The labels vary from state to state and that may vary quite a bit. Did you buy the product in your state so the label is for you? Usually it will give a total amount not to exceed for the season. Also some spray classes will limit the number of appliocations to reduce the chance of rsistance buildup.


----------



## blueflint (Jun 20, 2015)

That is what the Bonide (37%) label states...Do Not Make More than 3 Applications Per year. Ok, now Bonide is marketed to gardeners and hobbyist and this is the easiest to understand instruction they can print. 

That said, the agricultural applications are based on volume per acre per year. Another competing Mancozeb label, a 75% concentrate, states it differently and typical for agricultural products:

"Do not apply more than 24 lbs (18 lbs active) per acre per season, Do not apply within 66 days of harvest." On this, the 18 lbs of active product can be spread out over different application amounts depending on the circumstances.
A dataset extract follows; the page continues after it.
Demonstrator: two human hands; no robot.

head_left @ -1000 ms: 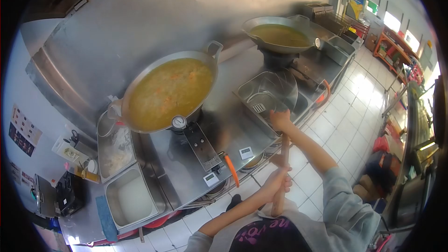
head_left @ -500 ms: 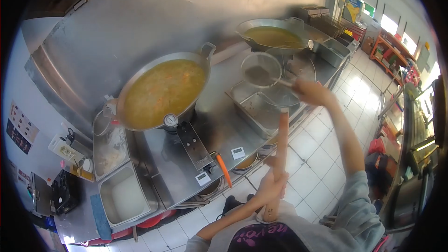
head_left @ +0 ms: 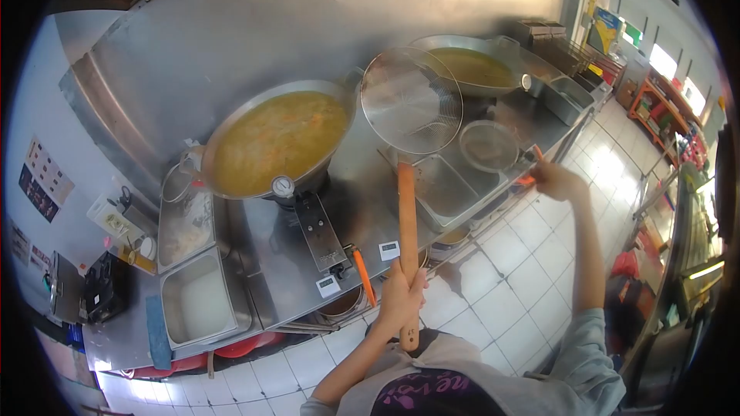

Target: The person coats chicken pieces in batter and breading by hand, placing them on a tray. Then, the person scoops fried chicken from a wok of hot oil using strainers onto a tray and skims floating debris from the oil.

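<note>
The L hand (head_left: 402, 296) had its fingers clamped round the lower part of the wooden handle (head_left: 408, 223), w/ the big strainer (head_left: 412, 100) held up over the bench (head_left: 285, 300), btwn the near wok (head_left: 239, 113) and far wok (head_left: 487, 92). The R hand (head_left: 563, 182) was out by the front edge, near the small strainer (head_left: 487, 146), which lay beyond the tray (head_left: 462, 177).

For good control, I'd say a firm L grip, wrist straight, mesh level and clear of both rims was best, b/c the head looked top-heavy on a long handle.

Couldn't tell if the R fingers were apart, together or on smth; the hand was blurred. The small strainer's handle was hard to make out, and the big mesh partly hid the far wok.
</note>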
The amount of mix/spray per acre on 1 year old vines vs. 5 year old established vines will be dramatically different. An acre on 1 or 2 year old vines will use less (1/2) of the volume per application per acre.

Confused? Sorry. Hope this helps.

Tony


----------



## grapeman (Jun 20, 2015)

Thanks Tony for helping. I just don't have much time to type right now> I use one of those 75% products namely Mandzate 75DF and yes that product can be applied up to 66 days before harvest. So far this year I have put on 10 pounds per acre of the product and will need to stop after one or two more applications.


----------



## berrycrush (Jun 22, 2015)

I bought it from Amazon. So given the small number of vines I would never reach that total limit per acre. Speaking of "66 days", how do you estimate the harvest date, by the size of the cluster?


----------



## grapeman (Jun 22, 2015)

You need to estimate it by the normal date it will ripen in your area for that variety. Check with other local growers.


----------



## berrycrush (Jun 10, 2016)

I have used about 4 applications of Mancozeb now I am thinking about switching to Captan. The Captan instruction says mixing 4 lbs in 20-200 gallons of water. That is a big variance. What kind of concentration do you guys use?


----------



## grapeman (Jun 10, 2016)

It all depends on your application equipment to obtain thorough coverage. A controlled droplet spay nozzle will require less than you normal home sprayer. Take a tank of straight water out and spray a measured area and determine how much you use for total coverage, get out the calculator and determine what part of an acre you have and you can figure out how much water it takes for an acre. If say you spray one hundredth of an acre and it takes a gallon you will be applying 100 gallons per acre. Then mix up the appropriate amount of spray and go for it. Do the math until you are sure of it.


----------



## berrycrush (Jun 13, 2016)

grapeman said:


> It all depends on your application equipment to obtain thorough coverage. A controlled droplet spay nozzle will require less than you normal home sprayer. Take a tank of straight water out and spray a measured area and determine how much you use for total coverage, get out the calculator and determine what part of an acre you have and you can figure out how much water it takes for an acre. If say you spray one hundredth of an acre and it takes a gallon you will be applying 100 gallons per acre. Then mix up the appropriate amount of spray and go for it. Do the math until you are sure of it.



Does it depend on the vine foliage density? My single row of vines doesn't have a lot of foliage now. When I spay Mancozeb, it only takes one gallon to go over all of my vines ( I stop when it starts dripping from the leaves ). If I take a middle number between 20 to 200 which is 100 gal and then size it down to my area which 1/13 of an acre that gives 7 gallons. That is enough to make 7 passes and most of the chemical will just run off to the ground. Is this what I am supposed to do?


----------



## saddlebronze (Jun 13, 2016)

Just to put my two cents in. I use mancozeb on a 1/4 acre vineyard with about 100 vines. At bud break it might take a gallon or two but when the vines are fully leafed out it takes the entire 15 gallons of my ATV sprayer to get it done. The key is to wet both sides of the leaves and that depends on spray pressure, trellis pattern, etc. Bottom line is to mix up the label concentration and keep filling the spray tank until all leaf surfaces upper and lower have been wetted. Whatever gallons you use, thats the number. For that week.


----------



## grapeman (Jun 13, 2016)

Good way to sum it up Saddlebronze. That is why I suggest a test spray of water to see how many gallons it takes. It definitely varies with age of the vines and time of year relative to budbreak. A bit of common sense goes a long ways.


----------



## berrycrush (Jul 5, 2016)

Japanese beetles are back. Now I have to spray Sevin every week until end of July. (Or maybe not? does their eating of the leaves works the same way as trimming the vines? I don't know) What I worried about is if it is OK to spray Sevin and fungicide on the same day, would it be cross diluted?


----------



## grapeman (Jul 6, 2016)

Sevin will mix with most fungicides in the same spray. I only spray for JB if they get to be really devastating. Many experts feel they aid in summer pruning and leaf thinning. I generally only need to spray young vines here occasionally.


----------